I pried off the top and gasped.  The oil jar was filled to the brim, the first pressing, fragrant, clear, and golden green.  A few bubbles rose to the top and rested on the surface, as if freshly filled.  My boy was laughing now, spinning with childish delight until he plopped down onto his bottom with a breathless thud.

I sat down next to my son, dizzy with hunger and mystery.  Perhaps Baal and Asherah had cursed me.  But Yahweh, the holy and almighty One of Israel, had blessed me.  In an instant, the certainty of our death had changed to the promise of life.  My heart felt funny, felt wild and free, felt like the cage that had bound it since the death of my husband had been sprung.  I put my hands to my head to stop the world from spinning.  As my son crawled into my lap, I laughed and cried until I felt empty and filled with a peace that I had not known since my husband’s death.

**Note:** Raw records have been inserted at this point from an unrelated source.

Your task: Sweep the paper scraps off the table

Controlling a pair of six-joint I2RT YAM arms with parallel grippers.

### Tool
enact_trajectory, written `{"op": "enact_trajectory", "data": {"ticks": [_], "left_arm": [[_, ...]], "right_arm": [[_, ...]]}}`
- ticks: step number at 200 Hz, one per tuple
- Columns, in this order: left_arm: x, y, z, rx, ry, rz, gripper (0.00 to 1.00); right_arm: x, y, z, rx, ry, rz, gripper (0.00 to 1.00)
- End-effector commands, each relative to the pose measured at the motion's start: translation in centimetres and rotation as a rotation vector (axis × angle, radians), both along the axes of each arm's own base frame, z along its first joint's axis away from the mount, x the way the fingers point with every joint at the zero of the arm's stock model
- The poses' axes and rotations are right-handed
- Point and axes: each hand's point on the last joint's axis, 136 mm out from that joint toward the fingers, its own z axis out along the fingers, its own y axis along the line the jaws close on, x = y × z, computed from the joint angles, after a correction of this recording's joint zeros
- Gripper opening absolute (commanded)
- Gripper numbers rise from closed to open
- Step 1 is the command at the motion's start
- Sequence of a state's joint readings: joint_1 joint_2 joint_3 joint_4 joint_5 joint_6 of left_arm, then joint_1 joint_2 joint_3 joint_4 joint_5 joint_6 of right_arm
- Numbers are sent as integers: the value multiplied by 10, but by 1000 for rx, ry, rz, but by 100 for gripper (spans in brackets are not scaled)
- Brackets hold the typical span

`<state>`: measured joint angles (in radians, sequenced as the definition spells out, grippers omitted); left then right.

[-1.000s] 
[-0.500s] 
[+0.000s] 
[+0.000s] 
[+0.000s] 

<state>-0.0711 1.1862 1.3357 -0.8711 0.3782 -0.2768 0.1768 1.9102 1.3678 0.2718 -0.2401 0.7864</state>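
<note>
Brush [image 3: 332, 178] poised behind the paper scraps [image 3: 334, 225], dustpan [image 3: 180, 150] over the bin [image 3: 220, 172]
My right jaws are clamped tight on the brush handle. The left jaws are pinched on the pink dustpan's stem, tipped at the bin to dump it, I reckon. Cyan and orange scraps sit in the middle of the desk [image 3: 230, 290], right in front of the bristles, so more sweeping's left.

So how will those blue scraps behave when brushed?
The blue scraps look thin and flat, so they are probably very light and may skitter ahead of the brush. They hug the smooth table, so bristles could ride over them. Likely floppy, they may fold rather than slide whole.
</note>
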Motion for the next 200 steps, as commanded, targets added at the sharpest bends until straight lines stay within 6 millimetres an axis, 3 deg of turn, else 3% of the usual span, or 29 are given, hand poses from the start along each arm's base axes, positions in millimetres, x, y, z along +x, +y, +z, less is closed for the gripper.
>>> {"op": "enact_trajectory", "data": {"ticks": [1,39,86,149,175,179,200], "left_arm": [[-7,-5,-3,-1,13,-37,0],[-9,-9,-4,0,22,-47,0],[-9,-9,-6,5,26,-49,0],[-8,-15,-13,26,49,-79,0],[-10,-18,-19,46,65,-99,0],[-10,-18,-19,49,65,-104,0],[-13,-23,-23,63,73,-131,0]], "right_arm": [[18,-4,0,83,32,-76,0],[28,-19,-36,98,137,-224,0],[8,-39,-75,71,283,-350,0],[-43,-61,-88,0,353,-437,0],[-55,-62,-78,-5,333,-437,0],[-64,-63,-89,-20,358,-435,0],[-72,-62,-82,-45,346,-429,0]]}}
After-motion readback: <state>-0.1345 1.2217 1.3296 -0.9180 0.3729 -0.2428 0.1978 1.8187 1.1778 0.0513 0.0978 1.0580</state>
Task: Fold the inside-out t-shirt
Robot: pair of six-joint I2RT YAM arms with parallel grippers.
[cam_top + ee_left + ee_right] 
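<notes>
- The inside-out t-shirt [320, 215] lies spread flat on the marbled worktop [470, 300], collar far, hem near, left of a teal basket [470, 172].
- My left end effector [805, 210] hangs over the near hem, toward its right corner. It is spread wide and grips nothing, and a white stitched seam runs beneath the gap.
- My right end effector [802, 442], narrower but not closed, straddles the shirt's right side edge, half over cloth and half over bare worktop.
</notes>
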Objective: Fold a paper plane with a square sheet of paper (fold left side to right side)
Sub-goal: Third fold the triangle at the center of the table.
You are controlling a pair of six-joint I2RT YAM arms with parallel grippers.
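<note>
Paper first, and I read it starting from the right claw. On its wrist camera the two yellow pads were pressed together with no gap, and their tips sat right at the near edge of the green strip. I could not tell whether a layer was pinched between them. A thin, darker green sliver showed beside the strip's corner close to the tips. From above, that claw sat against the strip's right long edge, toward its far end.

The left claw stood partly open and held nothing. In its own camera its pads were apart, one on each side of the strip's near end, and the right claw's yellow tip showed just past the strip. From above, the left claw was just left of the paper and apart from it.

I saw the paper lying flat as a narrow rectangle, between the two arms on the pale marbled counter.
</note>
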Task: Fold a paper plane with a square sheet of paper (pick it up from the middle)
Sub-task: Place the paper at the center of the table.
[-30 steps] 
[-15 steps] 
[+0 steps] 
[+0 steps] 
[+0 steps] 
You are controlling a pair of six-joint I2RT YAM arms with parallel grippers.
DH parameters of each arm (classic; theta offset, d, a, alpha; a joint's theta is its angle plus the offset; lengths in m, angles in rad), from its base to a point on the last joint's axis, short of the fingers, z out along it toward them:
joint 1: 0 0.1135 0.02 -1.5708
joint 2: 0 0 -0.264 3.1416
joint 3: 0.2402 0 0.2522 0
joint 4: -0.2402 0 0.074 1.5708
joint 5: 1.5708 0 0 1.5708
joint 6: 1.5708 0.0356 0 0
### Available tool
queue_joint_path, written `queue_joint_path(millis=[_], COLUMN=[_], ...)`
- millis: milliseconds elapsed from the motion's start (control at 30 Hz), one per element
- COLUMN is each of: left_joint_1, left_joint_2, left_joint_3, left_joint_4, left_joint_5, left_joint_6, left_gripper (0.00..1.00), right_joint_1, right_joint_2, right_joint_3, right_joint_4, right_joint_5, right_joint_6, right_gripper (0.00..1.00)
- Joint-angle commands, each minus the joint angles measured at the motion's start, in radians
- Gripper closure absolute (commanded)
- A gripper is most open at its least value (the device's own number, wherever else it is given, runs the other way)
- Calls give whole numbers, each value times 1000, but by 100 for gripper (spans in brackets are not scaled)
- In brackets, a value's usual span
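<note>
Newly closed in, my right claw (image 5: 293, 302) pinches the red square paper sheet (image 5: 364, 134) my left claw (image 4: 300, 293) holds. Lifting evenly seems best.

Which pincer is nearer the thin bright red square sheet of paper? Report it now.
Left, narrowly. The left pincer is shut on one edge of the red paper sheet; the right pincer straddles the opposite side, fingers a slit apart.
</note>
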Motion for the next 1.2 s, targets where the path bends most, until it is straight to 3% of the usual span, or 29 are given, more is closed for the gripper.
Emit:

Perhaps it was the generosity of Yahweh that made me do it.  When God is so good, how can you keep it to yourself?  I picked up my son and went back to the city gate where we found the prophet dozing in the sun.  Crumbs from my little loaf dotted his beard.  A smear of oil had been wiped on the front of his tunic. 

I put down my boy and he nudged the prophet’s sandal with his little bare foot.  “Navi?”  I asked.

He opened an expectant eye.  “Call me Elijah.”

“Elijah, my son and I would like you to stay with us.  Will you come?”  The boy smiled.  He reached out one hand to the prophet and with the other pointed home.

The prophet rose and brushed the crumbs from his beard.  He balanced his staff against the city wall then reached down to pick up my son, who settled comfortably into his arms.  The Prophet Elijah smiled, “We thought you would never ask.”